▶ **Exercise requirements**
Lines of the data that contain the word "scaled" are the ones to copy.

....

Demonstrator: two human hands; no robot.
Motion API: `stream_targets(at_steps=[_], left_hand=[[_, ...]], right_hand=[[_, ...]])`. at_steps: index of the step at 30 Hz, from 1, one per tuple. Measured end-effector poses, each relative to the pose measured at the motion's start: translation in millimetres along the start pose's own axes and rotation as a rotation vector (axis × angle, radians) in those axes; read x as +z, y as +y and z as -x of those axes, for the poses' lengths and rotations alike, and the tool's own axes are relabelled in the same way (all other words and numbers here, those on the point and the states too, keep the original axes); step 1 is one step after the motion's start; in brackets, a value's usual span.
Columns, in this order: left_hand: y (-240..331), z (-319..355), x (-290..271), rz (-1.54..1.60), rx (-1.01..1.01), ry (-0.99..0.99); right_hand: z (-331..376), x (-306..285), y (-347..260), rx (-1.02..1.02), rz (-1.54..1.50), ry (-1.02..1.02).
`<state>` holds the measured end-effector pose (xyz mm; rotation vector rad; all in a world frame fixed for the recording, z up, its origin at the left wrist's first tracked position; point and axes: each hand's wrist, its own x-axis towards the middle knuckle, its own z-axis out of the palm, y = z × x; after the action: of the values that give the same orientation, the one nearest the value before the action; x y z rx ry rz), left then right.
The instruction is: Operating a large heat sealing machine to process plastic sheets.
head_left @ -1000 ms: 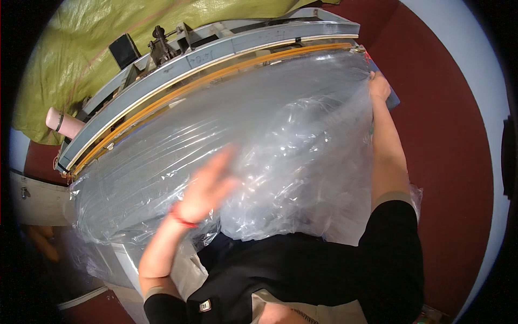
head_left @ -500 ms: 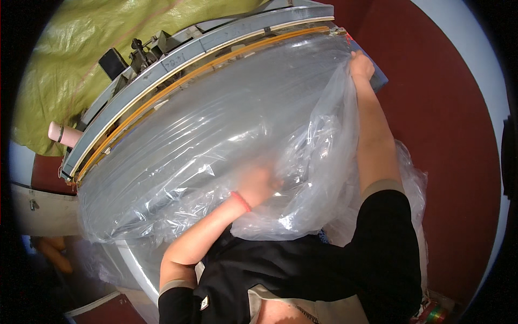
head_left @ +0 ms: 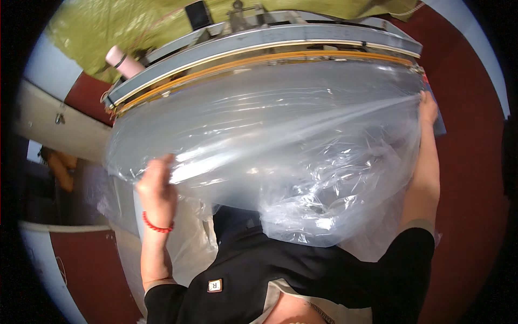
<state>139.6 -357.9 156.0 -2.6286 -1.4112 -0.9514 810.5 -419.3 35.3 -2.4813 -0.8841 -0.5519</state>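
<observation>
Stretching the clear plastic sheet (head_left: 280,146) over the tabletop (head_left: 259,40), we pinch its near-left edge in our left hand (head_left: 156,186) and grip its far-right corner in our right hand (head_left: 428,105). We judge even tension best, pulling both edges square to smooth the bunched folds.

Left hand: the left hand (head_left: 155,183), a red string bracelet (head_left: 157,225) on its wrist, grips the near left edge of a clear plastic sheet (head_left: 280,146).
Right hand: the right hand (head_left: 428,108) pinches the sheet's far right corner, arm stretched out.
Sheet: spread taut between the hands over the counter (head_left: 259,46), crumpled in the lower middle.
Counter: long, grey, with an orange strip along its edge.
Behind: a pink bottle (head_left: 124,62) and olive-green cloth (head_left: 108,32).
</observation>
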Motion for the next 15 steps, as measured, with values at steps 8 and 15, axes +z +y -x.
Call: stream_targets(at_steps=[8, 15], left_hand=[[-185.3, -4.5, -159.3, 0.503, -0.451, 0.121], [-190.7, -77.8, -133.8, -0.554, 0.276, 0.491]], right_hand=[[-18.4, 14.8, 32.8, 0.047, -0.115, 0.051], [-16.6, 6.8, 47.4, 0.134, -0.022, 0.039]])
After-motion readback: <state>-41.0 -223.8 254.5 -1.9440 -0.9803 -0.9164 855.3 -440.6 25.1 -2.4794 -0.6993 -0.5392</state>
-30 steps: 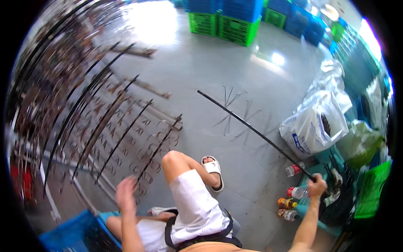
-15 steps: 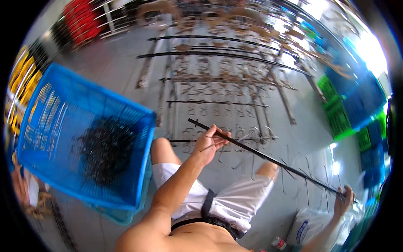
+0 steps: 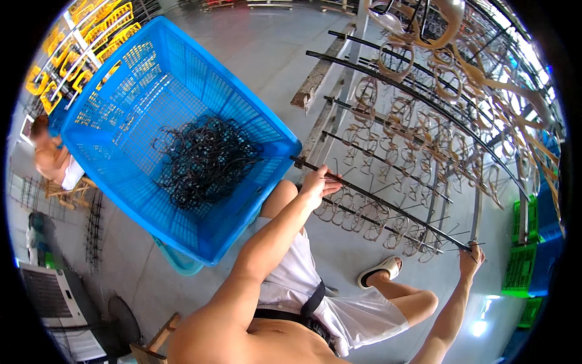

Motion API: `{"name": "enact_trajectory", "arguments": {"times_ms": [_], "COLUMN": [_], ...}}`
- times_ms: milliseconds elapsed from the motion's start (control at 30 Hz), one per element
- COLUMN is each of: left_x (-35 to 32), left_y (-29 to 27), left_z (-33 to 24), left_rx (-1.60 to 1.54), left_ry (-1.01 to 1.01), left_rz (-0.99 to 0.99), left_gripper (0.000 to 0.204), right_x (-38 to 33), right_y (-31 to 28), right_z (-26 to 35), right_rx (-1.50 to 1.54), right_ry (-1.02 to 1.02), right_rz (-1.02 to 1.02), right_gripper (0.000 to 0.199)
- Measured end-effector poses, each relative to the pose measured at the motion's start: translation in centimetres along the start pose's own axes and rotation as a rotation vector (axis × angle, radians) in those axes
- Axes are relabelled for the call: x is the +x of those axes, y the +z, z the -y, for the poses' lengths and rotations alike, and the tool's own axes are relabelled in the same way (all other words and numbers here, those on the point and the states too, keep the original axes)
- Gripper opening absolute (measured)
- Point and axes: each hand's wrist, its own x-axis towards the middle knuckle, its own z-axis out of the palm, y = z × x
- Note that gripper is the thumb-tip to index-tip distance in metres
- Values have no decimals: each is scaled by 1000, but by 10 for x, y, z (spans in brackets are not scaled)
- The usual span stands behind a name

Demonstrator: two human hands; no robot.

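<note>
A long thin black bar slants down to the right in front of me, thin wire pieces sticking out along it. My left hand is closed around it near the upper left end, some fingers extended. At the lower right end, my right hand grips it, partly blurred. Beside my left hand stands a big blue plastic crate. Inside lies a tangled heap of black wire pieces. Behind the bar is a metal rack with several rods carrying rows of bent wire pieces.
Green and blue crates are stacked at the far right. A person sits at the far left, near yellow pieces on a rack. A grey boxy appliance and a wooden stool stand at lower left.
My view has swung left, so the crate and rack appear farther right. Both hands still hold the bar, whose left end now appears near the crate's corner.
</note>
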Motion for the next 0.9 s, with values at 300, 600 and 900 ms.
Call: {"name": "enact_trajectory", "arguments": {"times_ms": [300, 600, 900], "left_x": [-69, 11, 8], "left_y": [-93, -258, -231], "left_z": [-100, -104, -109], "left_rx": [1368, 2108, 1830], "left_ry": [659, 193, 51], "left_rz": [-687, -779, -670], "left_gripper": [24, 55, 36], "right_x": [1, 10, -12], "right_y": [42, 23, 36], "right_z": [-28, 3, -16], "right_rx": [-126, -93, -62], "right_ry": [-14, -29, 63], "right_rz": [85, 23, 41], "right_gripper": [25, 30, 24]}}
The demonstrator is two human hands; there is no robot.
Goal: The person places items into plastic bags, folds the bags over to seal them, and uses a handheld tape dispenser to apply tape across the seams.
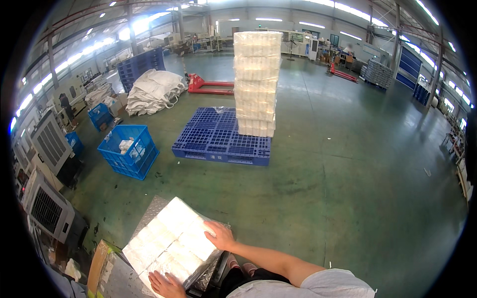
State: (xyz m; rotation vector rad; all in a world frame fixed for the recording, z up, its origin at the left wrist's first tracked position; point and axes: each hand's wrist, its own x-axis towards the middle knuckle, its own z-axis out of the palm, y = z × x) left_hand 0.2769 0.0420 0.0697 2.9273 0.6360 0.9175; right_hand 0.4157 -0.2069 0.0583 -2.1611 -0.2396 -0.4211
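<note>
A large clear-wrapped bundle of white paper packs lies on a metal tread plate in front of me. My left hand rests on the bundle's near edge with its fingers spread. Against the right side of the bundle lies my right hand, fingers stretched out along its upper edge. Neither hand is closed round anything. Beyond, a tall stack of similar wrapped white bundles stands upright on the right part of a blue plastic pallet.
A blue crate with white scraps stands at left, near a heap of whitish sacks. Behind the pallet is a red pallet jack. Grey air coolers line the left side. A person is far back.
</note>
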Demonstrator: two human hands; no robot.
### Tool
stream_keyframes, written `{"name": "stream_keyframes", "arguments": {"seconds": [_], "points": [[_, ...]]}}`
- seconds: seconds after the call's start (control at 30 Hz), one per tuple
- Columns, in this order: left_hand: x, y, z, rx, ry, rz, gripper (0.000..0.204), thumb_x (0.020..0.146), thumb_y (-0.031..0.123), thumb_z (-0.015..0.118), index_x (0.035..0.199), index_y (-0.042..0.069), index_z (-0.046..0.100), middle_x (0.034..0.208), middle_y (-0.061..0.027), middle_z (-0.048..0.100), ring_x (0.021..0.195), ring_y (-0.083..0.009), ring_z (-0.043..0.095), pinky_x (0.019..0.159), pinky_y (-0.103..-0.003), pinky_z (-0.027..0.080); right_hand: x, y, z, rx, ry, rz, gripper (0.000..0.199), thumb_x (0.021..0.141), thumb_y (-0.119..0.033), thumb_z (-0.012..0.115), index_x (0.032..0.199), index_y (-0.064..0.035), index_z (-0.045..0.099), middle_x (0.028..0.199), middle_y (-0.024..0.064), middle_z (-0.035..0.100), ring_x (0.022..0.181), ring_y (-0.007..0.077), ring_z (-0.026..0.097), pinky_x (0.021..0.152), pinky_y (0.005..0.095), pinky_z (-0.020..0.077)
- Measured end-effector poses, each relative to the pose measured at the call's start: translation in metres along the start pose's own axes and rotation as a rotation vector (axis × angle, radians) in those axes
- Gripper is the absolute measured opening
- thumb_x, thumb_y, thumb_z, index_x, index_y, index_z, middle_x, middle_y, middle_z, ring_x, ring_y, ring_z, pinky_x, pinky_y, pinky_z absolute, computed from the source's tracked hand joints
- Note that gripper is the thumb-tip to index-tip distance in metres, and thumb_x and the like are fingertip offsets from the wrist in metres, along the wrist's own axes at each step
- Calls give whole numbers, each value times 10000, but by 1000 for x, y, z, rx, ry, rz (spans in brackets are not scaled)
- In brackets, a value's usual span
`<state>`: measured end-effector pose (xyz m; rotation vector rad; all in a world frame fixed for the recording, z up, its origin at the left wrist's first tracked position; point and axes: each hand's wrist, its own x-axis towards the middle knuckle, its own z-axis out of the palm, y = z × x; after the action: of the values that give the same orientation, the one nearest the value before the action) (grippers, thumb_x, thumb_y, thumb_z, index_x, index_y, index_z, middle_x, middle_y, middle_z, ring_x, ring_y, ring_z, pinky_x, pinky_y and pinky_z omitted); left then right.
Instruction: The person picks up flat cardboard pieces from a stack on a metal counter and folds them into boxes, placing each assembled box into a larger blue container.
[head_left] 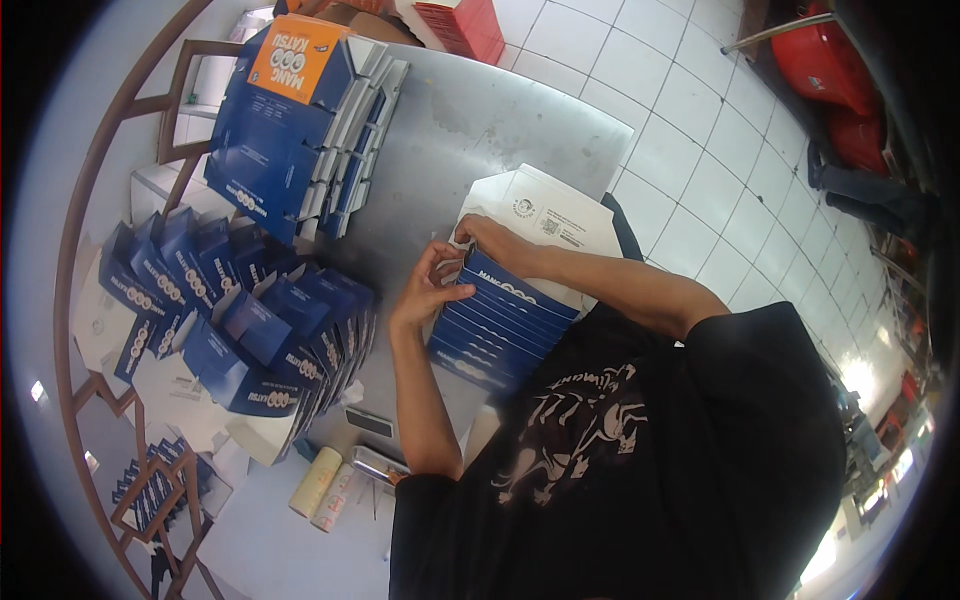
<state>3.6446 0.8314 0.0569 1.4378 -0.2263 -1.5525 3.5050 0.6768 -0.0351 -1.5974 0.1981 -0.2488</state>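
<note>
The grey desk (500,110) is carrying everything; a tall stack of flat blue cartons (290,130) is lying at its far left, and a spread of folded blue boxes (250,330) is crowding its left edge. Nearer the person, a blue-and-white box (505,320) is lying flat at the desk's near edge, its long axis running from the upper left down to the lower right, white flaps pointing away. Both hands are meeting at its upper-left corner: the right hand (487,238) is curling over the top edge, fingers closed on the flap; the left hand (425,290) is sitting just beside it on the left, half open, fingertips touching the box's side.
</note>
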Motion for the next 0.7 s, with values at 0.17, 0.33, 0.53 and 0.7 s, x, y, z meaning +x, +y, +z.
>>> {"name": "stream_keyframes", "arguments": {"seconds": [0.17, 0.33, 0.53, 0.7], "points": [[-3, 3, 4, -15, 33, 14, 584, 708, 18, 918, 1151, 154, 563, 1258, -51, 571, 1238, -249, 543, 1048, -420, 483, 15, -10, -13, -14, -200, 74, 536, 806, -220, 812, 1243, -23, 571, 1183, 210, 647, 1114, 386, 628, 938, 440, 487], [-3, 1, 7, 13, 97, 43, 525, 723, 39, 905, 1121, 149, 582, 1292, -60, 572, 1245, -266, 549, 1032, -400, 486, 29, -23, -31, -10, -404, -17, 659, 771, -240, 841, 1308, -18, 531, 1198, 221, 657, 1123, 378, 658, 944, 436, 501], [-5, -6, 3, 189, 140, 133, 582, 740, 145, 926, 1223, 112, 604, 1261, -107, 631, 1249, -305, 604, 1061, -435, 495, 52, -54, -52, -463, -486, -111, 481, 839, -23, 691, 1311, -5, 598, 1254, 221, 627, 1215, 417, 588, 1049, 460, 471], [2, -3, -3, 260, 83, 246, 777, 714, 255, 928, 1391, 102, 578, 1332, -177, 649, 1275, -343, 596, 1095, -436, 464, 107, -257, -15, -425, -408, -437, 482, 764, 102, 684, 1208, -88, 695, 1224, 161, 631, 1148, 371, 629, 1012, 427, 520]]}}
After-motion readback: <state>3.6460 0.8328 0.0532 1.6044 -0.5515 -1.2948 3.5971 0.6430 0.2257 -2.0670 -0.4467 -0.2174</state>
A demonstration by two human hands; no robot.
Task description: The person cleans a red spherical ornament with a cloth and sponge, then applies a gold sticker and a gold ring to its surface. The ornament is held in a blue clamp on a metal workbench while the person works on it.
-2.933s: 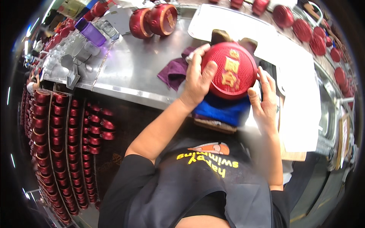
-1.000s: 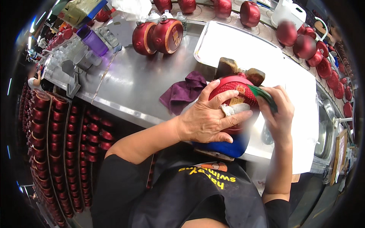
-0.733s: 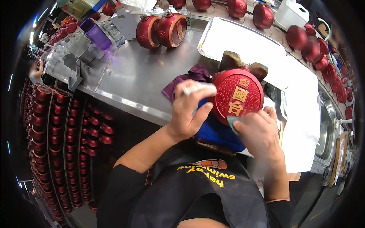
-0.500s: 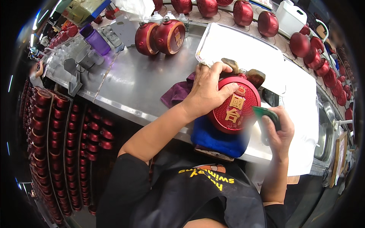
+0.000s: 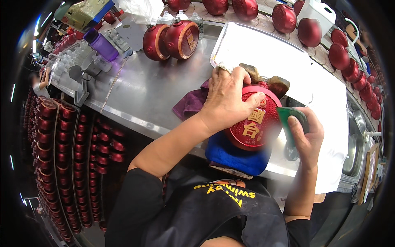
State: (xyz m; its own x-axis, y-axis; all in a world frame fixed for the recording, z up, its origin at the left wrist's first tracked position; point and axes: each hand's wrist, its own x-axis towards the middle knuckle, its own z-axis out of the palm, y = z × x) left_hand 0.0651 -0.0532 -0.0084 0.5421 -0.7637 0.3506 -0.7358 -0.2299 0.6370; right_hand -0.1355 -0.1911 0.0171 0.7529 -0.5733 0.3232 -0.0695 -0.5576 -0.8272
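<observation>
A round red bottle [image 5: 257, 117] with raised gold characters leans on a blue cloth-covered pad [image 5: 236, 156]. My left hand [image 5: 226, 99] grips its left side, with the thumb across the upper face. Some whitish cloth [image 5: 224, 67] shows by its fingertips. Just off the bottle's right side, my right hand [image 5: 308, 133] pinches a flat green scraper-like piece [image 5: 290, 119] between thumb and fingers. Two brown blocks, a left one [image 5: 250, 72] and a right one [image 5: 279, 87], flank the bottle's neck. Part of the bottle's lower right is blurred.
A purple cloth [image 5: 189, 103] lies left of the bottle. Behind is a white tray [image 5: 251, 43]; two red bottles [image 5: 181, 40] stand left of it. More red bottles [image 5: 284, 18] line the far belt. Racks of red bottles [image 5: 47, 148] stand at left, a sink [image 5: 353, 150] at right.
My right hand and the green piece have shifted slightly right and down. The bottle under my left hand sits a little lower in view. Bottles on the far belt have moved left.
</observation>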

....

▶ **Result of this exercise**
- Values have no decimals: each is scaled by 1000, but by 10 for x, y, z (spans in brackets are not scaled)
- Calls give whole numbers, each value times 10000, but by 1000 for x, y, z, rx, ry, rz (spans in brackets are not scaled)

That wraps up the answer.